Please restate the data word for word.

DATA TO USE: Begin

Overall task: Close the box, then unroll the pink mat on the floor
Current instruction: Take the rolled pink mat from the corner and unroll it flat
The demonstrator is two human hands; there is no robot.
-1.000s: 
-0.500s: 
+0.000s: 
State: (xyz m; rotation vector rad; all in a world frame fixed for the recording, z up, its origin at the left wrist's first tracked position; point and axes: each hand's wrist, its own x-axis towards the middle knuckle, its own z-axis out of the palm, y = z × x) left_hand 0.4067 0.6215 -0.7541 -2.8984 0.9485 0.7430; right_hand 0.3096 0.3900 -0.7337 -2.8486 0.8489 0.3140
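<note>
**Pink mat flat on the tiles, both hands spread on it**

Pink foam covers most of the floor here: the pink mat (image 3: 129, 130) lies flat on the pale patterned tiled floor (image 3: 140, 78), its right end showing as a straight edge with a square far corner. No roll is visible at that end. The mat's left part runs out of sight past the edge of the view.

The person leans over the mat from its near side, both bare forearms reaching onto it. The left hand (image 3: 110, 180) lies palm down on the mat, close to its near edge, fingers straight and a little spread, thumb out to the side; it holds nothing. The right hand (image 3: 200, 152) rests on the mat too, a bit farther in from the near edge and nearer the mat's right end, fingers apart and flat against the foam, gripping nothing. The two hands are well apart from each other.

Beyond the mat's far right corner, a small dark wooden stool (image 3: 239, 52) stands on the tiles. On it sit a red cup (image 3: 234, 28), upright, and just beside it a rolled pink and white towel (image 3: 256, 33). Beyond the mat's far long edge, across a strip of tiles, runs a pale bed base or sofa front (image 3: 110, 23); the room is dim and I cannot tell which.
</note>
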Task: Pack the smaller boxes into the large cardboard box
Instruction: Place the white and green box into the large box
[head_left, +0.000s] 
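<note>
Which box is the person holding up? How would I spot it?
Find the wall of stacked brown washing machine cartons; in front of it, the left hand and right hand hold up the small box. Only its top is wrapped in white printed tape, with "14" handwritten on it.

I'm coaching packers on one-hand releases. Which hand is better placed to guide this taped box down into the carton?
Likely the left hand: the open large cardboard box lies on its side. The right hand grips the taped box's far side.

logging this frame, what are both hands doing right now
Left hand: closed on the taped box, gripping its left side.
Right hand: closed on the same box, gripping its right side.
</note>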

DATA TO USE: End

EXERCISE SOLUTION:
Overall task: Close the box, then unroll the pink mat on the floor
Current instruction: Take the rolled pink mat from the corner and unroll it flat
The demonstrator is two human hands; there is no robot.
-1.000s: 
-0.500s: 
+0.000s: 
State: (xyz m; rotation vector rad; all in a world frame fixed for the recording, z up, its origin at the left wrist's first tracked position; point and axes: each hand's wrist, its own x-axis towards the middle knuckle, its own z-axis out of the palm, y = z × x) left_hand 0.4067 0.6215 -0.7541 -2.8984 0.9485 0.7430; right_hand 0.3096 0.3900 -0.7337 -2.8486 0.8489 0.3140
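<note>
**Pink mat flat on the tiles, both hands spread on it**

Pink foam covers most of the floor here: the pink mat (image 3: 129, 130) lies flat on the pale patterned tiled floor (image 3: 140, 78), its right end showing as a straight edge with a square far corner. No roll is visible at that end. The mat's left part runs out of sight past the edge of the view.

The person leans over the mat from its near side, both bare forearms reaching onto it. The left hand (image 3: 110, 180) lies palm down on the mat, close to its near edge, fingers straight and a little spread, thumb out to the side; it holds nothing. The right hand (image 3: 200, 152) rests on the mat too, a bit farther in from the near edge and nearer the mat's right end, fingers apart and flat against the foam, gripping nothing. The two hands are well apart from each other.

Beyond the mat's far right corner, a small dark wooden stool (image 3: 239, 52) stands on the tiles. On it sit a red cup (image 3: 234, 28), upright, and just beside it a rolled pink and white towel (image 3: 256, 33). Beyond the mat's far long edge, across a strip of tiles, runs a pale bed base or sofa front (image 3: 110, 23); the room is dim and I cannot tell which.
</note>
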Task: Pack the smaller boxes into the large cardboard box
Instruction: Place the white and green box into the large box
[head_left, +0.000s] 
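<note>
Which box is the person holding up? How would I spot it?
Find the wall of stacked brown washing machine cartons; in front of it, the left hand and right hand hold up the small box. Only its top is wrapped in white printed tape, with "14" handwritten on it.

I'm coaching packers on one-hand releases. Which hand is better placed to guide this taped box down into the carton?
Likely the left hand: the open large cardboard box lies on its side. The right hand grips the taped box's far side.

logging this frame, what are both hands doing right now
Left hand: closed on the taped box, gripping its left side.
Right hand: closed on the same box, gripping its right side.
</note>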

The output has been given in full.